■ ABOUT THIS EXERCISE:
The data below needs to be returned exactly, line for line.

■ COLLECTED DATA:
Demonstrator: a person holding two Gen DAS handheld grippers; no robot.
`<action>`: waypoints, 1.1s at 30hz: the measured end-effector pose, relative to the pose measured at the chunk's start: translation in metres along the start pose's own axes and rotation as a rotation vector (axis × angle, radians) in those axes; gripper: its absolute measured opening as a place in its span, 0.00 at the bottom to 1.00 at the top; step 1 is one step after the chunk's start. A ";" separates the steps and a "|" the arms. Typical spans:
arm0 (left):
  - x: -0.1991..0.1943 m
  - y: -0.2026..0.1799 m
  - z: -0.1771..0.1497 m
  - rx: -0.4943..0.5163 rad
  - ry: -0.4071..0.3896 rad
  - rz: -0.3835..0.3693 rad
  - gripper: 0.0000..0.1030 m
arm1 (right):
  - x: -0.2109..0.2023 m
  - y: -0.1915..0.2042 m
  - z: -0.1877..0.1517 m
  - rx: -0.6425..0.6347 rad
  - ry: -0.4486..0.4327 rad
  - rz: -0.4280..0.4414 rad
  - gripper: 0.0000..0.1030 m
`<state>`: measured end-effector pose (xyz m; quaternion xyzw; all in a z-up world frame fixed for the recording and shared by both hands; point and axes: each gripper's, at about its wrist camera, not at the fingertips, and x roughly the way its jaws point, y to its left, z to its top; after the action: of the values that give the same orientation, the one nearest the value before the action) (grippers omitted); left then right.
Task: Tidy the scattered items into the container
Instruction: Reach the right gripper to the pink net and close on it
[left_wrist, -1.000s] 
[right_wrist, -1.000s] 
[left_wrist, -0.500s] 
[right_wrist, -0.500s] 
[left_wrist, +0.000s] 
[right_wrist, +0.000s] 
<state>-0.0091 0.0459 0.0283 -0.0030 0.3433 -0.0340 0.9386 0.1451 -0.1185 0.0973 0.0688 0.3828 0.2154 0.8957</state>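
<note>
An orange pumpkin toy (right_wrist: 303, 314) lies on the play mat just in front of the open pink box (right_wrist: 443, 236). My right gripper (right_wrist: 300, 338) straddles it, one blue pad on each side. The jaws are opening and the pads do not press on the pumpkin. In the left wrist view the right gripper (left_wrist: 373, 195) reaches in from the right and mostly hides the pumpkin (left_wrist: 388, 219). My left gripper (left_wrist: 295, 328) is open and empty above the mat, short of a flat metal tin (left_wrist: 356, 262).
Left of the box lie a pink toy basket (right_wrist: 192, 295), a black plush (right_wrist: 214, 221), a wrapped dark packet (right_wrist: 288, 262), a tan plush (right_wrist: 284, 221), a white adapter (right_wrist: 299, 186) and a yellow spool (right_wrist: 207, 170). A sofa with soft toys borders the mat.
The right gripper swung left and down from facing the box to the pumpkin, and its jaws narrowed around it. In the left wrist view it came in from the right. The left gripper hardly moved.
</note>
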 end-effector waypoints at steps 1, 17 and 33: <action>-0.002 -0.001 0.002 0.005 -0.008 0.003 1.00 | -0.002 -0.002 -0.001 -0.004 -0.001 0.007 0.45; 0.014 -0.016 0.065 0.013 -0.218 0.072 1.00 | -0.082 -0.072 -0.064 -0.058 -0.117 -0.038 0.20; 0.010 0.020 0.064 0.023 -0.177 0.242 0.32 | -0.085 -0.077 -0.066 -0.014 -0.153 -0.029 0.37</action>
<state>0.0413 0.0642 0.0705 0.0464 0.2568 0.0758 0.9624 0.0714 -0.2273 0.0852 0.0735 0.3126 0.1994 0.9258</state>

■ OUTPUT OF THE EXERCISE:
Demonstrator: a person holding two Gen DAS handheld grippers; no robot.
`<action>`: waypoints, 1.1s at 30hz: the measured end-effector pose, relative to the pose measured at the chunk's start: translation in metres along the start pose's own axes and rotation as a rotation vector (axis × angle, radians) in those axes; gripper: its absolute measured opening as a place in its span, 0.00 at the bottom to 1.00 at the top; step 1 is one step after the chunk's start. A ";" separates the steps and a "|" the arms. Typical spans:
arm0 (left):
  - x: -0.1991..0.1943 m
  - y: -0.2026..0.1799 m
  - z: -0.1771..0.1497 m
  - rx: -0.4943..0.5163 rad
  - ry: -0.4071..0.3896 rad
  - rz: -0.3835..0.3693 rad
  - gripper: 0.0000..0.1030 m
arm1 (right):
  - x: -0.2109..0.2023 m
  - y: -0.1915..0.2042 m
  - z: -0.1877..0.1517 m
  - rx: -0.6425..0.6347 rad
  - ry: -0.4486..0.4327 rad
  - rz: -0.4280..0.4414 rad
  - gripper: 0.0000..0.1030 m
`<state>`: measured end-effector pose (xyz m; quaternion xyzw; all in a z-up world frame fixed for the recording and shared by both hands; point and axes: each gripper's, at about its wrist camera, not at the fingertips, and x roughly the way its jaws point, y to its left, z to its top; after the action: of the values that give the same orientation, the one nearest the value before the action) (grippers omitted); left then right.
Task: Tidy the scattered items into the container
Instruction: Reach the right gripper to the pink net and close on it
[left_wrist, -1.000s] 
[right_wrist, -1.000s] 
[left_wrist, -0.500s] 
[right_wrist, -0.500s] 
[left_wrist, +0.000s] 
[right_wrist, +0.000s] 
<state>-0.0091 0.0459 0.0283 -0.0030 0.3433 -0.0340 0.9386 0.1451 -0.1185 0.0973 0.0688 0.3828 0.2154 0.8957</state>
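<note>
An orange pumpkin toy (right_wrist: 303, 314) lies on the play mat just in front of the open pink box (right_wrist: 443, 236). My right gripper (right_wrist: 300, 338) straddles it, one blue pad on each side. The jaws are opening and the pads do not press on the pumpkin. In the left wrist view the right gripper (left_wrist: 373, 195) reaches in from the right and mostly hides the pumpkin (left_wrist: 388, 219). My left gripper (left_wrist: 295, 328) is open and empty above the mat, short of a flat metal tin (left_wrist: 356, 262).
Left of the box lie a pink toy basket (right_wrist: 192, 295), a black plush (right_wrist: 214, 221), a wrapped dark packet (right_wrist: 288, 262), a tan plush (right_wrist: 284, 221), a white adapter (right_wrist: 299, 186) and a yellow spool (right_wrist: 207, 170). A sofa with soft toys borders the mat.
The right gripper swung left and down from facing the box to the pumpkin, and its jaws narrowed around it. In the left wrist view it came in from the right. The left gripper hardly moved.
</note>
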 end-effector waypoints at steps 1, 17 and 33: <action>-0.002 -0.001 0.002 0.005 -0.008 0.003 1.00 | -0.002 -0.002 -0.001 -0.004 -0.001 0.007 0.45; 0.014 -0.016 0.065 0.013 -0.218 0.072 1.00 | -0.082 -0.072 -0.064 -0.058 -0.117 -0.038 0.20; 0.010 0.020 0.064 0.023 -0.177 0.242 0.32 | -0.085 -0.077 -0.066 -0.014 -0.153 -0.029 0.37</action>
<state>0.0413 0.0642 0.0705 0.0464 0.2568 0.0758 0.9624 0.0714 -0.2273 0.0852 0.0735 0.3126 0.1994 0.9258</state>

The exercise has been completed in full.